▸ **Work to complete**
For this exercise, write out exactly the lines from the line containing "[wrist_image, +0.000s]" through the last line of the records, and no other lines.

▸ **Data provided**
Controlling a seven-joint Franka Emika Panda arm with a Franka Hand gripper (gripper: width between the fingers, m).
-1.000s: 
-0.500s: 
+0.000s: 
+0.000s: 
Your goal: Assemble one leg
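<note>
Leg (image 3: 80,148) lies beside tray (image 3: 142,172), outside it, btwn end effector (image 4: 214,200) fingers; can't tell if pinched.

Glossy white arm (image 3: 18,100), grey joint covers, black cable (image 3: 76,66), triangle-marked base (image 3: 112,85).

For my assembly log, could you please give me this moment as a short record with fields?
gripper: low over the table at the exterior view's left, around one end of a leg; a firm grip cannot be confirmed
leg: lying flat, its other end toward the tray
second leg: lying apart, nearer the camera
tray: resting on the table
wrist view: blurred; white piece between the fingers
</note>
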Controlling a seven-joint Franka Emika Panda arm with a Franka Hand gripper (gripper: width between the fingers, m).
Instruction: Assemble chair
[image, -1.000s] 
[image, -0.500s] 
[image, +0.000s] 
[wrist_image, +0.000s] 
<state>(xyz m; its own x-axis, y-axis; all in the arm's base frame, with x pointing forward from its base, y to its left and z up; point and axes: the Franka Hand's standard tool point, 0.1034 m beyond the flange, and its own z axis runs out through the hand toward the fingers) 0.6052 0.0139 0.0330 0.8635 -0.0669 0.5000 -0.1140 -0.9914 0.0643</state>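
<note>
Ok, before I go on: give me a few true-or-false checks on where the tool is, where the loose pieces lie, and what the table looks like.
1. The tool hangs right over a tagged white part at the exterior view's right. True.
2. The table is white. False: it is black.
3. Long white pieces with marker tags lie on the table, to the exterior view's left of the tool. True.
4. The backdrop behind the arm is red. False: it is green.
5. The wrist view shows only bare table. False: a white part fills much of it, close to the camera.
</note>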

▸ **Solution to this problem**
[wrist_image, +0.000s] 
<state>(xyz m; its own x-axis, y-axis; all in the arm's base frame, with x pointing forward from its base, y to its left and z up; point and axes: the Franka Hand's standard tool point, 0.1034 m beyond the flange, and its own z axis runs out through the hand toward the fingers) 0.6052 0.0139 0.0330 0.8635 -0.0669 0.5000 -0.1140 -0.9914 0.0643</state>
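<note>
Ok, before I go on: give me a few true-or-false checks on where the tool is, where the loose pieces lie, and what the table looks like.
1. The tool hangs right over a tagged white part at the exterior view's right. True.
2. The table is white. False: it is black.
3. Long white pieces with marker tags lie on the table, to the exterior view's left of the tool. True.
4. The backdrop behind the arm is red. False: it is green.
5. The wrist view shows only bare table. False: a white part fills much of it, close to the camera.
</note>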

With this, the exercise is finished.